Chen Wei didn't break stride. He didn't even look.

His left hand moved in a blur.

CLINK. CRACK.

He caught the blade between his index and middle finger. The kinetic energy had nowhere to go. The steel blade shattered into shrapnel. The thief's wrist stopped instantly, the shockwave travelling up his arm.

The thief gasped, his eyes bulging. He looked at the broken knife, then at the man who was still looking at the skyscraper.

Chen Wei finally glanced down. His right eye flared purple for a fraction of a second.

"Sorry," he said earnestly. "Reflex. You okay?"

The thief's eyes rolled back in his head. He collapsed, fainting from the sheer biological terror of standing next to an apex predator.

Chen Wei stepped over him carefully. "People in this era are very fragile."

Ten minutes later, he stood at the base of the Yue Corporation tower. It was a fortress. Security drones buzzed around the entrance. Men in suits whispered into earpieces. It radiated power—not cultivation power, but the power of money and influence.

Chen Wei adjusted his coat. He smoothed his silver hair. His palms, capable of crushing stars, were sweating.
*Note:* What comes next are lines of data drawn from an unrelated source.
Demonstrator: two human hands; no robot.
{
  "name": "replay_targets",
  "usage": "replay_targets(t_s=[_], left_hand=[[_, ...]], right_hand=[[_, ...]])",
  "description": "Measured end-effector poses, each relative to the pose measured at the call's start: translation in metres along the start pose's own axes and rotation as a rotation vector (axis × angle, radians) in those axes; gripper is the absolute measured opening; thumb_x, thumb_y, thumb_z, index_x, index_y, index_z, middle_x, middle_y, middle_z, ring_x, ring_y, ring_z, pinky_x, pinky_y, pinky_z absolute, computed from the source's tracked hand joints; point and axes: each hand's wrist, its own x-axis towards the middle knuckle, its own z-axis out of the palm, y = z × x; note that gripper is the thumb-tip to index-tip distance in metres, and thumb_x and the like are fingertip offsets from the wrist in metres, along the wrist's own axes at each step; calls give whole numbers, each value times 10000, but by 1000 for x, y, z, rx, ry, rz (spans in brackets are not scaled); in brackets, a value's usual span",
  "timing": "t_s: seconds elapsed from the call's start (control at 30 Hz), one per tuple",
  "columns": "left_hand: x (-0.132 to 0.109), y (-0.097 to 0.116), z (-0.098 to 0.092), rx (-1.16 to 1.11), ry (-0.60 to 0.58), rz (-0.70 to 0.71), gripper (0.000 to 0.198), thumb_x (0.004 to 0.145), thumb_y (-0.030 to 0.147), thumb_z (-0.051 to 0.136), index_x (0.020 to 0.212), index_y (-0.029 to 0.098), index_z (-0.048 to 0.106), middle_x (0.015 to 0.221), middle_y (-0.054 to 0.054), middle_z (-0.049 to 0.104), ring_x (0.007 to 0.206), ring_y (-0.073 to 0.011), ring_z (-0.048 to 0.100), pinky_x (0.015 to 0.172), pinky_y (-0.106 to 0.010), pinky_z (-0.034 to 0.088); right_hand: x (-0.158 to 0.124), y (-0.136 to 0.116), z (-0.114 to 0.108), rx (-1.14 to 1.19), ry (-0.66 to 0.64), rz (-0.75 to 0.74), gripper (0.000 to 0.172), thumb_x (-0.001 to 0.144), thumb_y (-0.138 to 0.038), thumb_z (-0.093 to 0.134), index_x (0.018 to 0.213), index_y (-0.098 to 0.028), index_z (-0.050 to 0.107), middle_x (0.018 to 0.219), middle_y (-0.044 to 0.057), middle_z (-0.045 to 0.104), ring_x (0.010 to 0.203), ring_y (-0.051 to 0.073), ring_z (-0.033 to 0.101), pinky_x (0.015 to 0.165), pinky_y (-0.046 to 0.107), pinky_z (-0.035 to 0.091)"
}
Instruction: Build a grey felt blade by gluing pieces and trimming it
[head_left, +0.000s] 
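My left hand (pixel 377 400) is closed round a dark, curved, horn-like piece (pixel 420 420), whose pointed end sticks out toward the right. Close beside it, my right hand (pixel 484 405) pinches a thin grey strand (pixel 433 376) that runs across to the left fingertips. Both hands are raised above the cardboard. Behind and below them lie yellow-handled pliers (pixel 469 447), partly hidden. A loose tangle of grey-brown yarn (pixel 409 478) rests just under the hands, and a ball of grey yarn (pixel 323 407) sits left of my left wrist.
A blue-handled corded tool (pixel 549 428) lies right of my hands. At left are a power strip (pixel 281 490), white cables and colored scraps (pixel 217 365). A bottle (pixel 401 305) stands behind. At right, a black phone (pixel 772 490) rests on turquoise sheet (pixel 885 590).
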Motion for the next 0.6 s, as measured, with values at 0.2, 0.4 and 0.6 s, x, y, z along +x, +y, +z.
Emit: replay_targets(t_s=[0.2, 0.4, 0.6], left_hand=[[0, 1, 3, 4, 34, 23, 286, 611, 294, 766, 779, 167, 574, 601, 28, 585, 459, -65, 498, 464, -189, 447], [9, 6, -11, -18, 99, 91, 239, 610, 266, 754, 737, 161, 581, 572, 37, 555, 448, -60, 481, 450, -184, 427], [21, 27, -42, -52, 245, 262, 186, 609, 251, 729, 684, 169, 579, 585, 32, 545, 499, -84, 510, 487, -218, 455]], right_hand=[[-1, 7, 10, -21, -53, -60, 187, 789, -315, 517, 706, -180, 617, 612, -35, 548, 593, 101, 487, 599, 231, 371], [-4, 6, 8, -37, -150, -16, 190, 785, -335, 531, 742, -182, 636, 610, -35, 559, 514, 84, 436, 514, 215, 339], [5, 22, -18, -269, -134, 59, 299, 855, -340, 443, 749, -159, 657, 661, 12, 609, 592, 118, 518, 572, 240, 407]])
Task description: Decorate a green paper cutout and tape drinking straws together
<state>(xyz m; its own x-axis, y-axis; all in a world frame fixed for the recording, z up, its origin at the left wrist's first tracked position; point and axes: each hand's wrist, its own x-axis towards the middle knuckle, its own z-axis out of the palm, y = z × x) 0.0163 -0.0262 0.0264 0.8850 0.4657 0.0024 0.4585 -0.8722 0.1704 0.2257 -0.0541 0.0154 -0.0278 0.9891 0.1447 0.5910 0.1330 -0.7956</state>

"What do I say?" he whispered to the glass doors. " 'Hi, I was cultivating for a millennium, my bad'? No, that sounds insane. 'Traffic was bad'? No, that's a lie."

He touched the jade pendant for courage. The scent of sandalwood spiked in the air, masking the ozone.

"Just be honest. She loved honesty."

He pushed through the revolving doors. The lobby was freezing cold, smelling of antiseptic and money. He walked to the reception desk, where a woman with severe glasses was typing on a holographic keyboard.

She didn't look up. "Do you have an appointment?"

Chen Wei cleared his throat. "No. I... I need to see the CEO."

The receptionist paused. She looked up, scanning his frayed coat, his strange hair, the weird vibration in the air around him. Her hand drifted under the desk.

"And what is the nature of your visit, sir?"

Chen Wei stood up straighter. He tried to smile, but it came out as a grimace of pure terror.

"I'm," he started, then his voice cracked. He tried again. "I'm her boyfriend?"

The receptionist stared at him.

"Her... boyfriend."

"Yes," Chen Wei said, gaining a tiny bit of confidence. "From... before. Just tell her Chen Wei is here."

The receptionist held his gaze. Her finger pressed the silent alarm button under the desk.

"Please wait one moment, sir," she said, her voice dripping with professional danger. "Security will be with you shortly."

Chen Wei smiled, relieved. "Great. Thanks."

He turned to wait, completely oblivious to the four armed tactical guards sprinting toward the lobby from the elevators.

"This is going well," he thought. "She's going to be so surprised."